Business has key role in PNG's war on TB

There are 35,000 new cases of tuberculosis in Papua New Guinea each year and the business community has been urged to play a proactive role in stamping it out.

Businesses operating in Papua New Guinea have received a call to arms to get behind the war against tuberculosis.

A decade ago the corporate sector rallied to help reduce PNG's climbing HIV rates which were reaching 3000 new infections a year.

Now tuberculosis, with 35,000 new cases a year, is emerging as an even greater threat.

Dr Ann Clarke from Businesses for Health PNG made the case that employers had to be proactive about identifying cases within workforces and helping staff access free treatment, so they don't actively infect others.

"You can't ask someone to change their behaviour if they don't actually know where to go to," she told the Australia-PNG business forum in Brisbane.
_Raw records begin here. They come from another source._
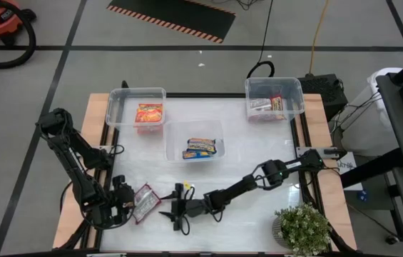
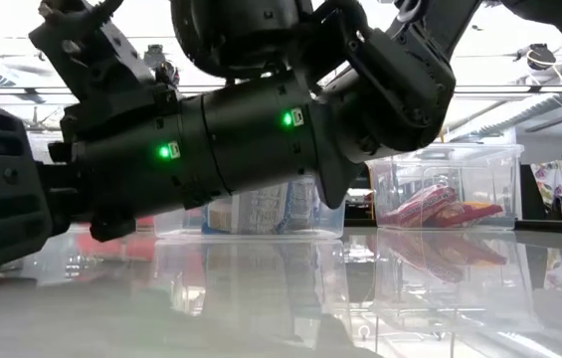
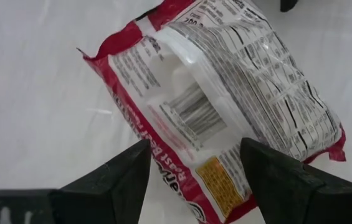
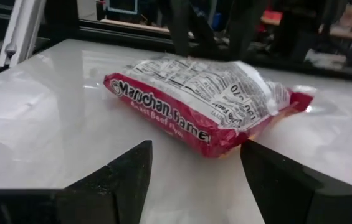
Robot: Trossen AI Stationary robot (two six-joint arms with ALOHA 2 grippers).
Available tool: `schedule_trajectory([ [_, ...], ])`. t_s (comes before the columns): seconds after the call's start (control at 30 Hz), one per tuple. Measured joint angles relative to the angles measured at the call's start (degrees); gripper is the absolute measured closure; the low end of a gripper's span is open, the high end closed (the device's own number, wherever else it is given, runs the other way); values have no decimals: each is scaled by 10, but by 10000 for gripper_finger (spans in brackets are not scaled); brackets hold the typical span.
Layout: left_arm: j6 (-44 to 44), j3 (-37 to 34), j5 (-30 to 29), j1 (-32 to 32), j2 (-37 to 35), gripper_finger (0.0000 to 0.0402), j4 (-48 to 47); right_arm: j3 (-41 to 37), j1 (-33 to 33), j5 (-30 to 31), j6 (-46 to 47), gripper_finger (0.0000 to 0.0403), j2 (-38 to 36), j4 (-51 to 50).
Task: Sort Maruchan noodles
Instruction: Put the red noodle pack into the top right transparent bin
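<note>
A red-and-white Maruchan packet (image 1: pixel 144 202) lies flat on the white table near its front left, printed back up. It also shows in the left wrist view (image 3: pixel 219 106) and the right wrist view (image 4: pixel 200 106). My left gripper (image 1: pixel 125 203) is open, pointing down over the packet's end nearest the table's left edge. One finger (image 3: pixel 116 177) stands on each side of that end. My right gripper (image 1: pixel 180 208) is open and empty, low over the table just right of the packet, with its fingers (image 4: pixel 119 174) pointing level at it. My left gripper's open fingers stand on either side of the packet's red-edged end (image 3: pixel 182 180), coming from above. I cannot tell whether they touch it. The packet lies flat on the table.
Three clear bins stand farther back. The left bin (image 1: pixel 115 107) holds an orange-red packet (image 1: pixel 149 114), the middle bin (image 1: pixel 171 139) blue-yellow packets (image 1: pixel 202 148), and the right bin (image 1: pixel 297 96) red-and-white packets (image 1: pixel 269 106). A potted plant (image 1: pixel 302 228) stands at the front right corner.
</note>
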Motion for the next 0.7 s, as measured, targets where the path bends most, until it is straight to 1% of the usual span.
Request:
schedule_trajectory([
  [0.2, 23, 0, -29, 0, 0, 149, 0, 1, 5, 8, -62, 165, -1, 4],
  [0.3, 37, 0, -62, 0, 0, 149, -10, 1, 6, 23, -85, 165, -2, 4],
  [0.37, 39, 0, -81, 0, 0, 149, -19, 1, 10, 43, -107, 165, -2, 4],
  [0.5, 43, 0, -95, 0, 0, 149, -20, 2, 14, 58, -153, 165, -3, 0],
  [0.57, 42, 0, -95, 0, 0, 149, -20, 2, 14, 52, -161, 165, -3, -7],
  [0.7, 52, 0, -96, 0, 0, 149, -21, 2, 8, 10, -143, 165, -4, -21],
])
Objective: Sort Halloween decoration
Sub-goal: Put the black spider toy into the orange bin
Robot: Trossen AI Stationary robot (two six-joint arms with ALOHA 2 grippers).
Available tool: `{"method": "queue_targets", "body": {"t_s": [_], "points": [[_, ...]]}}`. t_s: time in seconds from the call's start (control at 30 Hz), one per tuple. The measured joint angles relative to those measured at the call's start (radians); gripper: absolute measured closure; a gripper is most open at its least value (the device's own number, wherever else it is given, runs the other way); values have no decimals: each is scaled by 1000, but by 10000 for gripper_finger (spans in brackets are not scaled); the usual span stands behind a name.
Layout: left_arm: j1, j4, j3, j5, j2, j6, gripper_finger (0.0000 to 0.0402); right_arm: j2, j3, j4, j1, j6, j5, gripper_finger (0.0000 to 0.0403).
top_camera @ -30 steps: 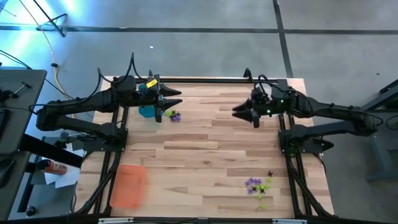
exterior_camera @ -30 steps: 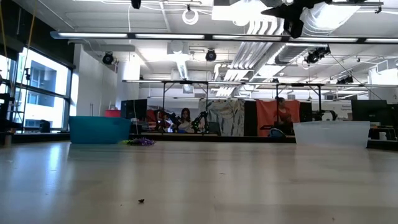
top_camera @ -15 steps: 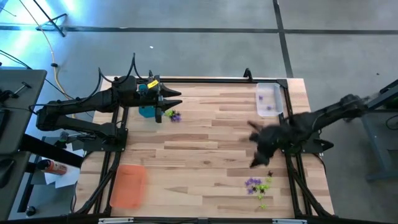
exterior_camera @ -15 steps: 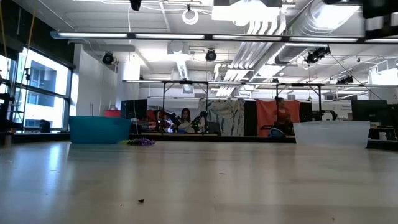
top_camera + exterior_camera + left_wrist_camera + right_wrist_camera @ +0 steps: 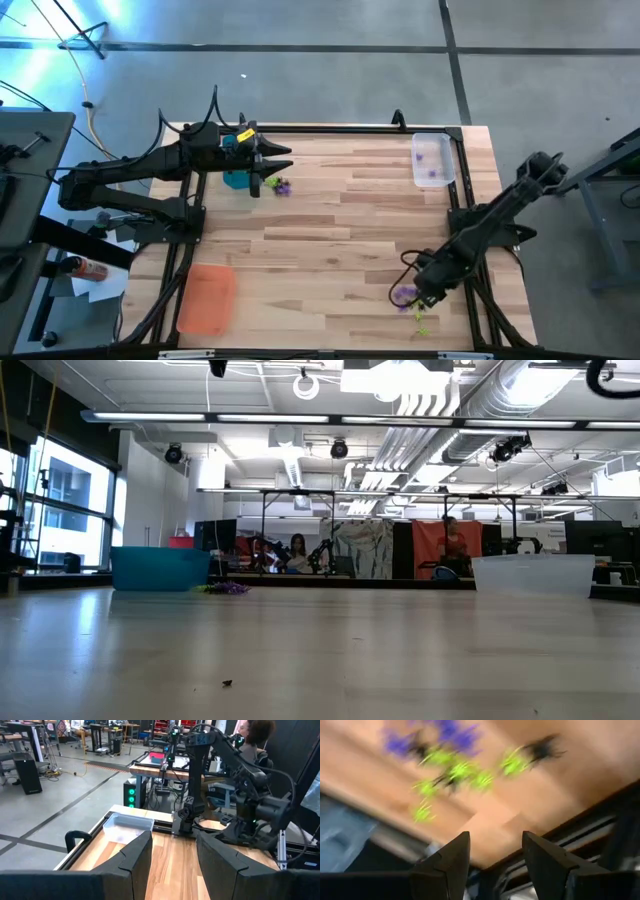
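The Halloween decoration [image 5: 415, 300] lies in two groups on the tabletop [image 5: 330, 240]. The larger group sits near the corner farthest from the clear tray [image 5: 432, 160] along the right edge: purple pieces on the side toward the orange tray [image 5: 206, 297], lime green pieces trailing toward the near edge, so the scatter runs roughly from the clear tray's side down to that edge. The pieces are too tiny to tell which way any one points.

The right hand [image 5: 424, 293] is down at this group, its tip over the purple pieces; the high view does not show whether it touches them. The right wrist view shows what the high view cannot: the two dark fingers [image 5: 445, 862] stand apart with nothing between them, and the pieces [image 5: 457, 770] lie beyond the fingertips, purple farthest, green in the middle, one dark piece off to one side, all blurred.

The smaller group [image 5: 281, 186], purple with some green, lies just beside the teal tray [image 5: 236, 178]. The left hand [image 5: 268, 165] hangs above that tray, its tips near this group. The left wrist view shows its fingers [image 5: 132, 857] parted and empty, looking across the tabletop to the clear tray [image 5: 127, 824] and the right arm's base.

The low view shows the teal tray [image 5: 160, 568] with the small group [image 5: 225, 587] beside it, the clear tray [image 5: 533, 573] opposite, and neither hand's fingers.
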Motion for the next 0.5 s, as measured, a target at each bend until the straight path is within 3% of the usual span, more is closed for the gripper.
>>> {"method": "queue_targets", "body": {"t_s": [0.27,0.5], "points": [[0,0,0,0,0,0,261,-105,-249,184,-22,290,64,226],[0,0,0,-1,0,0,261,-141,-287,187,-23,400,112,226]]}}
There are 100 people falling ill from TB per day as well as five new drug-resistant TB cases.

The disease can shed 20 years off workers' lives and is costing the country productive wage earners.

"When a person loses their income they cannot send their children to school... they cannot pay the fees," she said.

"The loss to families is enormous."

The cost of treating Papua New Guineans for TB was about $US1300 ($A1,735) per case.

Dr Clarke said for every $1 that businesses spent on TB training and awareness, there would be a $14 return in the long run.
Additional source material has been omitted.